Wann wird die Liquorpunktion durchgeführt?
- Bei Hirnblutungen z.B. nach einem Unfall oder infolge eines Gefäßrisses zeigen sich rote Blutkörperchen, das Nervenwasser ist rosa oder rot.
- Bei Infektionen wie der bakteriellen und viralen Hirnhautentzündung (Meningitis) oder Neuroborreliose sind Entzündungszellen und Antikörper vorhanden.
- Bei Hirntumoren, Metastasen und Leukämie eventuell Krebszellen. Das Nervenwasser ist dann häufig trüb-weiß oder -gelb.
- Bei Multiple Sklerose lassen sich bei sehr vielen Patienten typische Veränderungen nachweisen (sog. oligoklonale Banden).
- Liquorpunktionen werden auch bei plötzlich auftretenden starken Kopfschmerzen oder Bewusstseinsverlust eingesetzt, manchmal auch zur Diagnostik von unklaren Stoffwechselerkrankungen v.a. im Kindesalter.
Wie läuft die Untersuchung ab?
Es sind keine speziellen Vorbereitungen des Patienten nötig. Ist er sehr aufgeregt, erhält er vorab ein Medikament. Etwa eine halbe Stunde vor der Punktion wird Blut entnommen. Für die Punktion sind eine entspannte Rückenmuskulatur und möglichst weite Wirbelzwischenräume wichtig. Deshalb befindet sich der Patient in einer kauernden Position, bei der die Lendenwirbelsäule gekrümmt wird. Im Liegen rollt er sich wie ein Embryo zusammen, im Sitzen beugt er den Kopf und den Rücken möglichst weit nach vorn, ein Helfer hält von vorn seine Schultern.

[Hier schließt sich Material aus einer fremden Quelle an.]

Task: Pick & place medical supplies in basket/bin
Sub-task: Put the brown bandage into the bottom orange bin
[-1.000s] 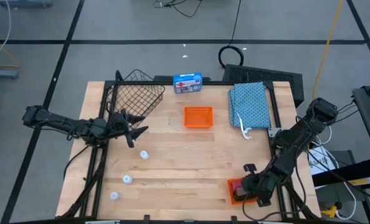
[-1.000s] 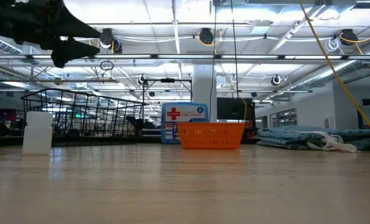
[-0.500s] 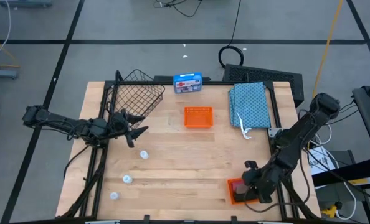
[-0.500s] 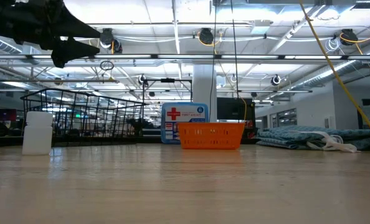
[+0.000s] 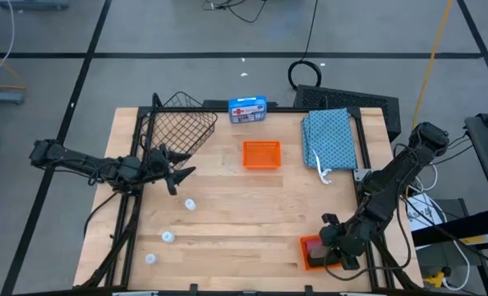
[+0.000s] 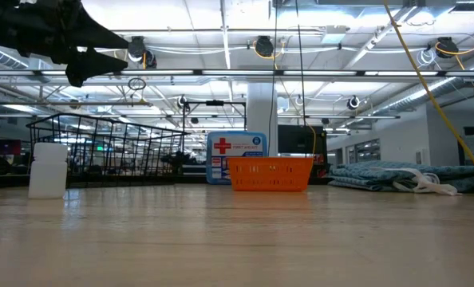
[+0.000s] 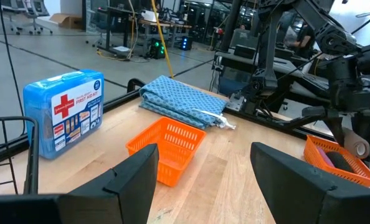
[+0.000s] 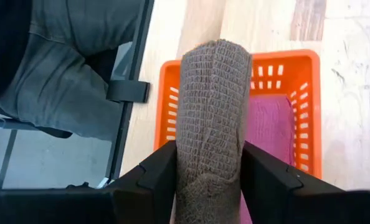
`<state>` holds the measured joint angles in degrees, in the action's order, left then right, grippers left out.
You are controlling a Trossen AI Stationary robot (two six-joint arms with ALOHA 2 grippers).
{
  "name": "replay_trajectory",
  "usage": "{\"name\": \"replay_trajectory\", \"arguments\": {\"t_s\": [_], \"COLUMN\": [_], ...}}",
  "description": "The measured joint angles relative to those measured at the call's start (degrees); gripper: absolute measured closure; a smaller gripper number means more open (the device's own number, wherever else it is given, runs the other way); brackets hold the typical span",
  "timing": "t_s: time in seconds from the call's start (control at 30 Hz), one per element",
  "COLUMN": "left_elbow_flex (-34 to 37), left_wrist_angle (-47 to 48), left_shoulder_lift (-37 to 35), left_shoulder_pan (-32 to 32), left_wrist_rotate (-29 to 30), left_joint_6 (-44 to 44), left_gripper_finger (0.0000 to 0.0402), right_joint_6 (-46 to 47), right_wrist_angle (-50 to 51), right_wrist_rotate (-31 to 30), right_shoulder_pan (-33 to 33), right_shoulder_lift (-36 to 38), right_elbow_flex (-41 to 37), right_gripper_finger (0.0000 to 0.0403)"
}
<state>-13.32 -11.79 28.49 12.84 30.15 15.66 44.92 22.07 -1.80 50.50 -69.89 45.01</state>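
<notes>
My right gripper (image 8: 210, 152) is shut on the brown roll (image 8: 211, 87) over the near-right orange tray (image 8: 303, 118), where the pink roll (image 8: 269, 127) lies; no black roll shows. In the high view this gripper (image 5: 336, 251) is at the table's near right corner. My left gripper (image 5: 181, 171) hangs open in the air beside the wire basket (image 5: 178, 123). It also shows high up in the low view (image 6: 101, 60). Three white vials (image 5: 190, 204) (image 5: 168, 237) (image 5: 150, 258) stand on the table's left. The folded teal cloth (image 5: 330, 138) lies flat at the far right. My right gripper pinches the brown roll between its two fingers (image 8: 151, 171), which sit on opposite sides of the roll's rear half (image 8: 188, 165). They come from above, and the roll lies along them with its free end (image 8: 215, 53) pointing at the tray. Whether that end touches the tray, I cannot tell.
A second orange tray (image 5: 261, 154) sits at the table's middle, toward the far edge. A blue first-aid box (image 5: 247, 108) stands on the far edge beside the basket. Bare wood lies between the vials and the near-right tray. Black frame rails (image 5: 363, 148) run along the left and right sides.
The right arm has shifted slightly over the near-right tray, its elbow moving a little toward the far edge, while its gripper stays shut on the brown roll. The left arm has kept still.
</notes>
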Motion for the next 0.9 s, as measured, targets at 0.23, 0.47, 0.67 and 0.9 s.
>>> {"name": "replay_trajectory", "arguments": {"t_s": [0.23, 0.47, 0.67, 0.9], "left_elbow_flex": [0.0, 0.0, 0.0, 0.0], "left_wrist_angle": [0.0, 0.0, 0.0, 0.0], "left_shoulder_lift": [0.0, 0.0, 0.0, 0.0], "left_shoulder_pan": [0.0, 0.0, 0.0, 0.0], "left_wrist_rotate": [0.0, 0.0, 0.0, 0.0], "left_joint_6": [0.0, 0.0, 0.0, 0.0], "left_gripper_finger": [0.0137, 0.0137, 0.0137, 0.0137], "right_joint_6": [-1.3, -1.7, -2.8, -7.9], "right_wrist_angle": [-0.8, -0.8, -0.8, -9.2], "right_wrist_rotate": [-0.1, -0.1, -0.1, -2.9], "right_shoulder_pan": [0.0, 0.0, 0.0, -0.5], "right_shoulder_lift": [0.0, 0.0, 0.0, 0.0], "right_elbow_flex": [0.0, 0.0, 0.0, 0.0], "right_gripper_finger": [0.0233, 0.0225, 0.0230, 0.0233]}}
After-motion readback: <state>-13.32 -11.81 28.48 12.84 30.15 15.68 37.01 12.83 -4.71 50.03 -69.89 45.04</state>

Zunächst wird der Einstichbereich gründlich desinfiziert und lokal betäubt. Dann wird eine lange, dünne Hohlnadel zwischen zwei Wirbeln in den Liquorraum eingeführt. Es werden drei kleine Portionen Nervenwasser durch Abtropfen gewonnen und zum Labor geschickt. Die Nadel wird herausgezogen, die Einstichstelle zusammengedrückt und mit einem Pflaster verschlossen. Die gesamte Prozedur dauert meist nicht länger als 5 Minuten Der Patient muss - je nach verwendeter Nadel - zwischen 4 und 24 Stunden Bettruhe einhalten.
Gibt es Komplikationen?
Im Prinzip ist dies ein recht ungefährlicher, wenig schmerzhafter Eingriff, der selten mit Komplikationen einhergeht. Vor allem wenn die Bettruhe nicht eingehalten und zu wenig getrunken wird, kann es 24 bis 72 Stunden nach der Punktion zu Kopfschmerzen v.a. im Sitzen oder Stehen, eventuell mit Nackensteifigkeit, Erbrechen und Hörminderung kommen ("postpunktionelles Syndrom").
Sehr selten treten Infektionen oder Lähmungserscheinungen auf. Gefährlich ist eine Lumbalpunktion bei erhöhtem Hirndruck und Gerinnungsstörungen bzw. der Einnahme von gerinnungshemmenden Medikamenten. Dann darf sie nur in seltenen Ausnahmefällen durchgeführt werden.